Process 300 can compile lists of probability values associated with the n-grams as dictionary 340. For example, dictionary 340 can be an example dictionary 130 as shown FIG. 1. In some embodiments, dictionary 340 can be represented using other data structures, such as a matrix, a graph, a nested dictionary, or a pandas Dataframe, as discussed above.


Example Process for Recommendation Generation


FIG. 4 depicts an example process 400 for recommendation generation. The recommendation generated can be recommendation 230 as shown in FIG. 2. Process 400 can be carried out by a predictive model, such as predictive model 200 as shown in FIG. 2. Although the example uses specific company names and abbreviations, such as “Amazon” and “AMZN”, process 400 can be applied to transaction data associated with any company.


Process 400 can take as inputs transaction data 410. Although depicted as a string, transaction data 410 can be represented using other data structures, such as a list. As depicted, transaction data 410 can include an entry of transaction data. Transaction data 410 can be generated by combining (e.g. concatenating) text information in a transaction, such as a bank payee and a comment. In this example, transaction data 410 is a string “Ebay Marketplace transaction #123”.


Process 400 can tokenize transaction data 410 to generate n-grams 420. Transaction data 410 can be tokenized by tokenizer 220, and optionally, cleaned (e.g., with generic tokens removed) by generic token remover 222 as discussed with respect to FIG. 2. For example, tokens are generated by splitting transaction data 410 by spaces. In addition, a beginning of sentence (BOS) token can be added at the beginning of transaction data 410 and an end of sentence (EOS) token can be added at the end of transaction data 410. In this example, with n=3 for the n-grams, up to 3 tokens can be included in an n-gram (e.g., as generated n-gram generator 224 as shown in FIG. 2). N-gram 420 can include, in this example, n-grams such as “Ebay”, “Marketplace”, “transaction”, “#123”, “BOS Ebay”, “BOS Ebay Marketplace” and so on.

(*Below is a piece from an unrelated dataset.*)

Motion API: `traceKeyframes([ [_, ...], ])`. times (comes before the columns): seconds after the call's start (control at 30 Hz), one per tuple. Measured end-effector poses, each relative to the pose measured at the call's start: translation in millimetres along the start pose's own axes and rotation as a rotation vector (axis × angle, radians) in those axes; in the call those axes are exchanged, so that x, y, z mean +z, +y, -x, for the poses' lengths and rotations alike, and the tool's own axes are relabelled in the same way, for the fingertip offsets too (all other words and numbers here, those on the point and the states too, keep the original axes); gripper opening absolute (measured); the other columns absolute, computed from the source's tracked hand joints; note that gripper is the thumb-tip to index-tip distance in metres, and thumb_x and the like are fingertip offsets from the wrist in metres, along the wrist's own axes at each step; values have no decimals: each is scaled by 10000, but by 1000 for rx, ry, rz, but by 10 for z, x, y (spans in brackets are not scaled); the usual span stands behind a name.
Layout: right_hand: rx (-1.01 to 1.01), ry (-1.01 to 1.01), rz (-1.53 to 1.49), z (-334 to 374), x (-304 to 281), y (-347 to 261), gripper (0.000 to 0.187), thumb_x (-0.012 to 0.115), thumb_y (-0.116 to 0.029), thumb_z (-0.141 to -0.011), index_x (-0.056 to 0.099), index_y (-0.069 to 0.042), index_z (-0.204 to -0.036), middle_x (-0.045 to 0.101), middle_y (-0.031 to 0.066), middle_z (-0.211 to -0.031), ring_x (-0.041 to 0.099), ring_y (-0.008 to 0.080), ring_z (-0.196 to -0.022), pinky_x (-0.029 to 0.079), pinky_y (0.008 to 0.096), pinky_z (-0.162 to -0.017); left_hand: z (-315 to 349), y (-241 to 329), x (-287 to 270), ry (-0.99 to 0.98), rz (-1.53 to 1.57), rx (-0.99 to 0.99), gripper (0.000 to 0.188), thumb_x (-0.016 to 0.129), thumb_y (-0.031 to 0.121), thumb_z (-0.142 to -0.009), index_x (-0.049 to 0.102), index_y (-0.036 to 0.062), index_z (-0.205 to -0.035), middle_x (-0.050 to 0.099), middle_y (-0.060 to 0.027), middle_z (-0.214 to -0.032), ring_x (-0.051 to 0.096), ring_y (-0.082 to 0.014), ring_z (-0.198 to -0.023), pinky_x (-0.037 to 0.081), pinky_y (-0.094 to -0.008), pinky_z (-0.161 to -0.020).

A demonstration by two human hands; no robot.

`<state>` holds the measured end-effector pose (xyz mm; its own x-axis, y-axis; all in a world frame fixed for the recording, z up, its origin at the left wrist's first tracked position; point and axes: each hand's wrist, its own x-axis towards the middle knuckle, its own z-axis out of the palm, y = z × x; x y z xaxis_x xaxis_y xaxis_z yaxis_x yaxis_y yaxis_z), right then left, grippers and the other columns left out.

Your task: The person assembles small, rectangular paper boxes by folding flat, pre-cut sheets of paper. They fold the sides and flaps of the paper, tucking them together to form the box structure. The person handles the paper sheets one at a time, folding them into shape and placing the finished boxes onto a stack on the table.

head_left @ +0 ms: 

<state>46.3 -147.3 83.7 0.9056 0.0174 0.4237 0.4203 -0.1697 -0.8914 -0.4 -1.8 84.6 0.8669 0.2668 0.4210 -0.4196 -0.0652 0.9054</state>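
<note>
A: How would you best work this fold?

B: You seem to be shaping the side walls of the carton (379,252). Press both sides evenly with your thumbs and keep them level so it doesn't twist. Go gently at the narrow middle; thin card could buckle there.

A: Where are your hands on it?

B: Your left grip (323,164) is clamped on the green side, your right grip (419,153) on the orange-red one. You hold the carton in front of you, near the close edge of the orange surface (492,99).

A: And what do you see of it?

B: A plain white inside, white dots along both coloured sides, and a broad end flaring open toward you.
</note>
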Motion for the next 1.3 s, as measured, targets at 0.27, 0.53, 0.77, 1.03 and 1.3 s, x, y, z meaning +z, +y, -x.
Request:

Process 400 can receive dictionary 430 and retrieve for each n-gram, a list of probability values in dictionary 430. For example, dictionary 430 can be generated using model trainer 100 as discussed with respect to FIG. 1. In this example, given the n-gram “Ebay” in n-grams 420, the corresponding list of probability values can be retrieved for the n-gram “Ebay”. As depicted, the corresponding list of probability values can be [Ebay Mktplace: 0.1, Ebay: 0.15], which suggests that the n-gram “Ebay” alone can have a probability of 0.1 to mark the vendor as “Ebay Mktplace” in an arbitrary transaction and a probability of 0.15 to mark the vendor as “Ebay” in an arbitrary transaction, given the n-gram “Ebay” appears in the transaction. In other words, the lists of probability values can be regarded as conditional probabilities of respective vendors given the n-gram. Process 400 can iterate through all n-grams in n-grams 420 and retrieve the respective lists of probability values for the n-grams. In some examples, the retrieval is performed by score calculator 226 as discussed with respect to FIG. 2.


In addition, process 400 can compute, for each vendor, a vendor probability based on the retrieved lists of probability values. Process 400 can sum, for each vendor, the probability values associated with the vendor in the retrieved list of probability values. For example, the vendor “Ebay” is in the list [Ebay Mktplace: 0.1, Ebay: 0.15] associated with the n-gram “Ebay” and in the list [Amazon Mktplace: 0.05; Ebay: 0.05; Amazon: 0.03] associated with the n-gram “Marketplace”. Accordingly, the probability for “Ebay” to be the vendor associated with transaction data 410 is the sum of the probability values corresponding to the vendor “Ebay” in the two lists, which is p(Ebay|Ebay)+p(Ebay|Marketplace)=0.15+0.05=0.2. Accordingly, probabilities of other vendors associated with transaction data 410 can be calculated. The probabilities for all vendors associated with transaction data 410 can be compiled into a list of vendor probabilities 440. In some examples, the computation is performed by score calculator 226 as discussed with respect to FIG. 2.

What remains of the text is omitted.